Heartbreak sucks, simply put. Not only can it be emotionally devastating, it can also translate to physical pain. Here’s what’s happening in your body when your heart is broken:
Your brain thinks it’s physically hurt. Rejection, emotional and physical pain are all processed in the same area of the brain. This means the part that lights up when you’re physically hurt also lights up when you suffer rejection. There was an experiment that showed people pictures and when their exes appeared, that specific area of the brain would light up and tell the body it was experiencing pain. Although nothing was physically done, your brain is telling your body the pain is real. Experts agree the physical pain felt is real, they just aren’t sure why it happens.
Specific body parts can go haywire. You may feel muscle spasms or tightness and headaches. Your stomach may hurt or you may feel like the wind is knocked out of you. You may even experience intense or sharp chest pain. The physical effects of heartbreak are real, but I personally hate the ones that affect my beauty the most. Skin: Stress aggravates the skin and triggers changes. Skin issues flare up regardless of what you’re prone to. You can develop acne or even eczema or psoriasis. You can also become dehydrated easier which leaves your skin flaky and dry. Rashes and hives could also appear since stress causes an imbalance your gut with bad bacteria outweighing the good. Eyes: We cry, get ourselves together, hear another song and cry some more. By the time you know it, mascara down your face isn’t the only problem. Emotional tears are more watery and contain less salt which makes your eyes look puffy.
You become susceptible to digestive issues and other illnesses. When someone says they feel knots in their stomach, they may really feel knots in their stomach. Stress moves the blood, which can lead to stomach pain, diarrhea, or constipation. Indigestion, nausea, or cramps could just be symptoms of a broken heart. Stress hormones can also leave you with a sensitive immune system making you more vulnerable to bacteria and viruses (meaning it is much easier to get sick). Depending on how you handle grief, you may want to watch for anxiety or depression.
You lose weight. You just aren’t hungry. When you do eat, you can’t keep the food down or it has no taste. Your suppressed appetite is from the hormones surging through in your body. We’re under so much stress that our cortisol levels rise which affects your appetite. You’re anxious and food seems indigestible and unenjoyable, but remember, your body needs food to fuel itself.
You gain weight. Whether it’s due to less exercise, more alcohol, binge eating or just stress, the weight gain is something I’m sure most of us could live without. Binge eating is the worst. Food can be used as a comfort or distraction. You mindlessly eat and you crave sugar. I personally drown my feelings in chocolate milk with chocolate chip cookies, cereal and maybe ice cream. In the long term, you gain weight and it specifically goes to the belly!

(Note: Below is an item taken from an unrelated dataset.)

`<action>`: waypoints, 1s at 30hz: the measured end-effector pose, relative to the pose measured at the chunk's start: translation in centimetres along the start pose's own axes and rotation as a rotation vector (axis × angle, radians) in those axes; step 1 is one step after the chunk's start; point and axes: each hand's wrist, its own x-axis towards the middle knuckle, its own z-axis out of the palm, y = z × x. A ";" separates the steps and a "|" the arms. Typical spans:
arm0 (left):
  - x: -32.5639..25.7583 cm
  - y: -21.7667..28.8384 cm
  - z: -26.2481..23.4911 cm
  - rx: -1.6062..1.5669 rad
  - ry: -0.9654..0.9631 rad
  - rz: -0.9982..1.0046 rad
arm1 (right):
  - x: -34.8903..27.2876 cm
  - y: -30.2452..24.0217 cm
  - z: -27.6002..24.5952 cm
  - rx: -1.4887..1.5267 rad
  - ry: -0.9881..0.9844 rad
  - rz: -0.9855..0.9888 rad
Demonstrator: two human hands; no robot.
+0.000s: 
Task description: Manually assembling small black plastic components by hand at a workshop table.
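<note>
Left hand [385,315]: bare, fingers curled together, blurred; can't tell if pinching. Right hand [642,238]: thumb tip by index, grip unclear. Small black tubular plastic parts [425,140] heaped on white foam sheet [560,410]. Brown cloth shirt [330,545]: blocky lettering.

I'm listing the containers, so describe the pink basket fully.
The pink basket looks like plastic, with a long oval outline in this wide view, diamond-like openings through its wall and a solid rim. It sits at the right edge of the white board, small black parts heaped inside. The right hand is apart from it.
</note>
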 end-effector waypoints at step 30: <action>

Your stress levels skyrocket. Depending on how you handle it, stress can wreak havoc and potentially damage your health. According to science, love is more addicting than drugs and when your heart gets broken, all those happy chemicals that give you a feeling of pleasure get washed away (it must be by all our tears).The brain then has more space and pumps cortisol like it does in any upsetting situation, increasing stress levels. In the long term, this could be harmful as stress causes many issues. People have even had strokes and heart attacks from the stress of a breakup. We can’t let ourselves be victims of stress and its posse.
You literally can’t sleep. Your body is tired but your mind is wide awake and racing. You think of what could have been, you relive the breakup in your mind and you think of a bunch of smart comebacks you should have said. Although your body is exhausted, your mind is restless. The problem with insomnia is that, in addition to not getting any sleep, it increases your risks for other issues like high blood pressure or heart disease.

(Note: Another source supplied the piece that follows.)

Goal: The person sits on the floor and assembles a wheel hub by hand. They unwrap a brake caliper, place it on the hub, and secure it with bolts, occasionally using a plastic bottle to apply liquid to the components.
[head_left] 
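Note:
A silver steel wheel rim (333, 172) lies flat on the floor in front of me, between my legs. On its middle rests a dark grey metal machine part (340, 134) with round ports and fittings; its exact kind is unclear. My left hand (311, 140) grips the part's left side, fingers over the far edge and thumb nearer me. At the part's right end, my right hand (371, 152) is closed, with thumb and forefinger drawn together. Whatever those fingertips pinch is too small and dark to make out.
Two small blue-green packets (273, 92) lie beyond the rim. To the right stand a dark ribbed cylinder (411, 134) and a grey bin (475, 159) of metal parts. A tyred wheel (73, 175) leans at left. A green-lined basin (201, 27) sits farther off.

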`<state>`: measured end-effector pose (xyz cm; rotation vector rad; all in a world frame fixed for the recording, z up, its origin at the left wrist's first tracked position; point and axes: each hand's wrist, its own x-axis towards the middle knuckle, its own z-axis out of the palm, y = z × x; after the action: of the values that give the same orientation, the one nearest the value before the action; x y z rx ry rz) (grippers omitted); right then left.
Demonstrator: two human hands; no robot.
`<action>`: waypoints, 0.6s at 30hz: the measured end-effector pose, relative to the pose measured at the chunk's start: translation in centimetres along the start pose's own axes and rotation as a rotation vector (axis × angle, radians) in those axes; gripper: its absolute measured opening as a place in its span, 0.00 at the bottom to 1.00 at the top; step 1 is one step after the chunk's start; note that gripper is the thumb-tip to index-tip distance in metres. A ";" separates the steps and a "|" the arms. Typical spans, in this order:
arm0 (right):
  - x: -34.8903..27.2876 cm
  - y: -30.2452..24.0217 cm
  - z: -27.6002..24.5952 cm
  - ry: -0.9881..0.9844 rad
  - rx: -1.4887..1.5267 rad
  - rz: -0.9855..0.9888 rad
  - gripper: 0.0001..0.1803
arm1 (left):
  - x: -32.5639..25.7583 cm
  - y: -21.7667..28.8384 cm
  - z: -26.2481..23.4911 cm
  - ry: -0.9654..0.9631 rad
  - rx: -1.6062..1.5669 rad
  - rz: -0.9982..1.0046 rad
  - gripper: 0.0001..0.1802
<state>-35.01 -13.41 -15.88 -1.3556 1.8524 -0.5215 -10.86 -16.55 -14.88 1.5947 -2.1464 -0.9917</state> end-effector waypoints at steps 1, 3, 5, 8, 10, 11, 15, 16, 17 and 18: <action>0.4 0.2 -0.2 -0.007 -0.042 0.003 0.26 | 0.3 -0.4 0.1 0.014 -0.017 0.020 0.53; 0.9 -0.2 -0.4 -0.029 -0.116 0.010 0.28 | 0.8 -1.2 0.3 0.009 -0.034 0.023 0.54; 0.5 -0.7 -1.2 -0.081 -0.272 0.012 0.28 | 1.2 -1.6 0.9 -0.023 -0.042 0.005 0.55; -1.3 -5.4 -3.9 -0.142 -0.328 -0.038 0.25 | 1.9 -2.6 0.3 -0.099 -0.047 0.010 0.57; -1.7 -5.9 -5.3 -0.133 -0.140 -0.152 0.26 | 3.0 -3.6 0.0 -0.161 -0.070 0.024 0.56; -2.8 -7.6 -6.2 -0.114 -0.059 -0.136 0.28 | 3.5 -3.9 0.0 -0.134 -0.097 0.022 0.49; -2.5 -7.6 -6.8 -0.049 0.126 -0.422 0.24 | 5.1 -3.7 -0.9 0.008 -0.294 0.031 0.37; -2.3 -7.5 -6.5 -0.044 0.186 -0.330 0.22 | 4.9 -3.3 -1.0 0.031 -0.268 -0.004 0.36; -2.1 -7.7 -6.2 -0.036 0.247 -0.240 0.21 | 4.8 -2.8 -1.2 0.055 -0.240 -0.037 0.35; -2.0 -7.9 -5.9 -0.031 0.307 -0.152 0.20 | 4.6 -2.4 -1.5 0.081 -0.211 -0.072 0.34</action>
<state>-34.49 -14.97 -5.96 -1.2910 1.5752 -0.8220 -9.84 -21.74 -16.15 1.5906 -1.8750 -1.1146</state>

You experience withdrawal symptoms. What happens when you’re in love then suddenly without it? The same thing that happens to drug users when they are without—withdrawal. We all need human contact so it affects us when it is gone. If you happen to have an addictive personality, you could feel as shaky as a druggie because the area of your brain that processes cravings and addictions is also turned on by breakups. Withdrawal symptoms for an ex are like cravings for cocaine. Eventually, you get over it, but who knew the similarities between romantic rejection and a cocaine craving?
You’re in a mental fog. Emotional chaos can contribute to a slowing of the brain. It may be that you can’t focus or you’re more forgetful or you even feel confused. Some experts say that after a breakup, you can even question your identity. Relationships change how we think of ourselves so when a relationship ends, that sense of self ends. As your heart heals, so will your body and mind. Give it time and try to get sleep.
You just can’t get motivated. You just don’t feel like doing anything or going anywhere. The only thing you want to do is be alone. You may even have a lapse in your usual personal care whether it is your diet, exercise, or sleep. Yes, you’re miserable but if you want to heal, you need to get up, get out! Being a hermit crab only makes things worse and prolongs the situation. The best way to get over a lack of motivation is to get your dopamine pumping and do something! Stay active and stay social.